She remembered something like that, but it felt like it had happened to somebody else, sometime very long ago. ”Well, I guess it did, but I just thought…”

”That you were going mad? Don’t worry, we’ve all been there. But you don’t have to hide the change anymore now, it is done. Finished. You are what you are now, and your little stunt there couldn’t stop it.”

”Stunt?” The memories were starting to come back, but very, very slowly.

”You tried to do something really stupid to yourself, but I stopped you. I told you I have been watching you, didn’t I? Well, I was waiting for something conclusive to happen to you, like it once did to me. And then I stepped in. Lifted you out of that bathtub and carried you here.”

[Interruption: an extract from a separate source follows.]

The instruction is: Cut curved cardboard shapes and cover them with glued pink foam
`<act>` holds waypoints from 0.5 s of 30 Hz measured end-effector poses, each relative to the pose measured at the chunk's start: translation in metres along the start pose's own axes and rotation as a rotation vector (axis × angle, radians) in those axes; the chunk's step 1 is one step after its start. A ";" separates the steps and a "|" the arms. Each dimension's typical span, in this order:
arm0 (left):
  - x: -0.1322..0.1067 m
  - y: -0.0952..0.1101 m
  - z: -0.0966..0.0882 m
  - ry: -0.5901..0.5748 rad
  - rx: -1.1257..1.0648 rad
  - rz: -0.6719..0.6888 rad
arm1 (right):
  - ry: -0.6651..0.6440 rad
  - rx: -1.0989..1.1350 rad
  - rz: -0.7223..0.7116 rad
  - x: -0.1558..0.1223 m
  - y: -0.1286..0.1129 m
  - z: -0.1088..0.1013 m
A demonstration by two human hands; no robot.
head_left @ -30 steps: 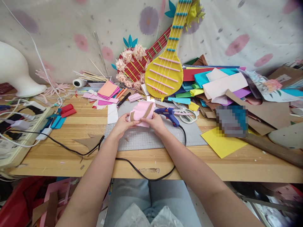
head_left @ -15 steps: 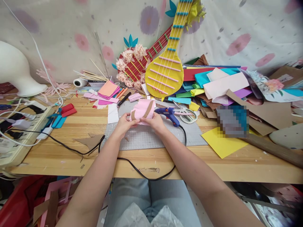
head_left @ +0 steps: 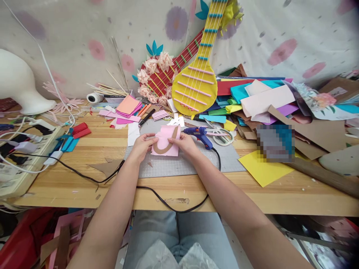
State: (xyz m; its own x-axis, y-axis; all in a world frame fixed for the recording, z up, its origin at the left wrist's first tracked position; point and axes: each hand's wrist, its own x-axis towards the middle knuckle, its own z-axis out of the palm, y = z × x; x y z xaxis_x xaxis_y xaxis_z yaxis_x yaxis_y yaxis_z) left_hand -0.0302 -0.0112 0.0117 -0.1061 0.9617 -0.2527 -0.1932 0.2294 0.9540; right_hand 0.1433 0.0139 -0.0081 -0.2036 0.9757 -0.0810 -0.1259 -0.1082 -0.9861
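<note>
Between my two hands is a pink sheet (head_left: pixel 164 139) that looks like paper or foam, with a curved brown cardboard strip (head_left: pixel 165 150) lying on its face in a J shape. My left hand (head_left: pixel 143 146) pinches the sheet's left edge. At the other side my right hand (head_left: pixel 185 143) grips the right edge, its thumb resting on the strip. Below them lies a grey cutting mat (head_left: pixel 174 168). A blue glue gun (head_left: pixel 200 135) rests just right of my right hand, beside white-handled scissors (head_left: pixel 224 139).
A yellow paper lute (head_left: pixel 195 89) and a red one (head_left: pixel 157 76) lean at the back. Coloured sheets and cardboard (head_left: pixel 266 101) pile up on the right. A power strip (head_left: pixel 30 164) stands left, and a black cord (head_left: pixel 179 212) loops along the front edge.
The pink sheet has tipped from folded back to facing me, lower and flatter, so the strip's whole curve shows. My left hand has shifted slightly left, and white scraps behind are uncovered.
</note>
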 end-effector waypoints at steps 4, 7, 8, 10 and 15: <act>0.002 0.000 -0.002 0.081 0.031 0.014 | 0.017 0.082 -0.001 -0.003 -0.002 0.002; 0.002 0.000 -0.002 0.087 0.081 0.022 | 0.107 0.095 -0.012 0.000 -0.002 0.000; 0.002 0.000 -0.002 0.081 0.094 0.020 | 0.118 0.094 -0.017 0.000 -0.002 0.000; 0.000 0.001 -0.001 0.046 0.118 -0.006 | 0.113 0.091 -0.028 0.001 -0.002 -0.001; -0.006 0.003 0.001 -0.047 0.180 -0.063 | 0.107 0.040 -0.011 -0.001 -0.003 0.000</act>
State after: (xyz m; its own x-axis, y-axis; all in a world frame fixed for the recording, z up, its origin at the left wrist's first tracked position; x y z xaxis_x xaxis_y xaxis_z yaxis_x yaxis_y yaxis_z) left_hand -0.0296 -0.0159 0.0163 -0.0529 0.9494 -0.3094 -0.0200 0.3088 0.9509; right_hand 0.1436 0.0131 -0.0048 -0.0978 0.9914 -0.0876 -0.1670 -0.1031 -0.9806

She stopped walking. ”Wait, what? You were in my apartment? You… lifted me out of the bathtub? No. No, this is too much. Sorry, but I have to go. I’ll just, I have to go home now.”

She started turning around, but stopped and jumped as the voice spoke up again – right beside her this time.

”You could do that”, it said. ”But I would not recommend it.”

”Why not?”

”Because we are here now.”

And just in that instant the moon far above them left its nest in the clouds and cast its cold, merciless light down upon the forest. Suddenly she could see the world around herself clearly – including the still surface of the lake right in front of her feet. The water was so dark and quiet that it flawlessly mirrored the forest, the moonlit sky – and the two creatures standing by the water’s edge.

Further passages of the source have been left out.